Thursday, 10 December 2009

Analysis of 'The Innocents'

'The Innocents' provided inspiration for our opening titles:



The opening titles are filmed in black and white, the technology was avaliable to produce the film in colour but the director 'John Clayton' chose to use the juxtaposition of black and white and light and dark, to suggest a contrasting and deluded premise throughout the film. The other reasoning is that to produce the film in black and white would be a cheaper form of production and lower the value increassing the overall profit, but I choose to believe the former that the actual cinematic experience in enriched by the visual tone of the film.

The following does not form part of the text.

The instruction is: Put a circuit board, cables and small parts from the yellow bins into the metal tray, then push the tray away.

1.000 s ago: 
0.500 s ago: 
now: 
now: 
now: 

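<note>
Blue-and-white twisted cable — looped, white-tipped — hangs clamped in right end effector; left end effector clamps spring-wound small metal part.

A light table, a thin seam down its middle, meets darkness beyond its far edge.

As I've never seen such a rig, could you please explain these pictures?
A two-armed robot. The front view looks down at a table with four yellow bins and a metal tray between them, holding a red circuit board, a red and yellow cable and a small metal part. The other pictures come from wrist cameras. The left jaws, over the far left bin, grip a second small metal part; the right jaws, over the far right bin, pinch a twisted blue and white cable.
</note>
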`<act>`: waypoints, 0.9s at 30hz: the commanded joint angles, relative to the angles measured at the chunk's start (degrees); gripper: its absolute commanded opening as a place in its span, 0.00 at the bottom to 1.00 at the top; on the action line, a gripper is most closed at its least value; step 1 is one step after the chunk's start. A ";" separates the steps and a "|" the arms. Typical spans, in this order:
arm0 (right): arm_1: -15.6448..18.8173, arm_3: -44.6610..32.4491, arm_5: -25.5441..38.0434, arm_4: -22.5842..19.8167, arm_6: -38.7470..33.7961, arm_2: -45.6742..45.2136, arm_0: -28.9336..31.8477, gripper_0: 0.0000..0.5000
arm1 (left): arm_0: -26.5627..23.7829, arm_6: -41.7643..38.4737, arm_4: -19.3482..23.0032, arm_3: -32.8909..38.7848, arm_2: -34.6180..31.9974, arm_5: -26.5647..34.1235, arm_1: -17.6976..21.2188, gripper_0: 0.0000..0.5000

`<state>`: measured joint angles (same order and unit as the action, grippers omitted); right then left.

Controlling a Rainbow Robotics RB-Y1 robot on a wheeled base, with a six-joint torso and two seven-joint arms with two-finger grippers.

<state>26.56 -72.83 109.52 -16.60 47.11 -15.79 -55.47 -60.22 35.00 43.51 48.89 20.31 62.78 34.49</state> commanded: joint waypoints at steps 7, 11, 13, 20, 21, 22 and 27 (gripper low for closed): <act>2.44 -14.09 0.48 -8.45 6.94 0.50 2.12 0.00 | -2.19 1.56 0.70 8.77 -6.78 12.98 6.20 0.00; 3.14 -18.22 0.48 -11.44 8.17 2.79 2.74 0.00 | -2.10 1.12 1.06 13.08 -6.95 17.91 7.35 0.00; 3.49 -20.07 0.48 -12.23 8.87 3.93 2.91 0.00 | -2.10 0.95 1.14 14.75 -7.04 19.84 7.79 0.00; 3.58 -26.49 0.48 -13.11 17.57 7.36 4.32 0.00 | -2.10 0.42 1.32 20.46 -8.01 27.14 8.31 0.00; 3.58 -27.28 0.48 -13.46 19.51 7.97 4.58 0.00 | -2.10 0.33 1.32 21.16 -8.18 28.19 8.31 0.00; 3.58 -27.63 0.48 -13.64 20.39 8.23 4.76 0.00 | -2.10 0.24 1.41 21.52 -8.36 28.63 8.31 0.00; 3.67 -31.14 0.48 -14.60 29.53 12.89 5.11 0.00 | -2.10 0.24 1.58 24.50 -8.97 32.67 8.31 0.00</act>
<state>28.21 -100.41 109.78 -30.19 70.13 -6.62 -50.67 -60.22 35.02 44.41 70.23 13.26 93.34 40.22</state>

The composition of the opening shot divides the opening sequence evenly disttributing a proportion of the screen for the 'prayer' shapped hands and for the title layer. When the hands are introduced there is a myriad of interpretations of their purpose. The could be connoted as 'praying' but the alternation in movement could suggest begging, form the performance there is a nervous attitude and the lights movement off the skin is irratic, forceful and piercing the subjective view is that the expression of a female's pain and struggling. Furthering the plot pitch, there is a link between the iconography virginal begging and male domination (also dictating a religious preference).

The title itself has a direct denotation of a state of innocence. The birdsong which is played is 'innocent' in its playfulness and indirect contradiction to the fearful nature of the image. The cliche music is a periodic piece, the minilmalitic ideas combined with an orchestral element in the string department are tensious and atonal deriving a suspect composition.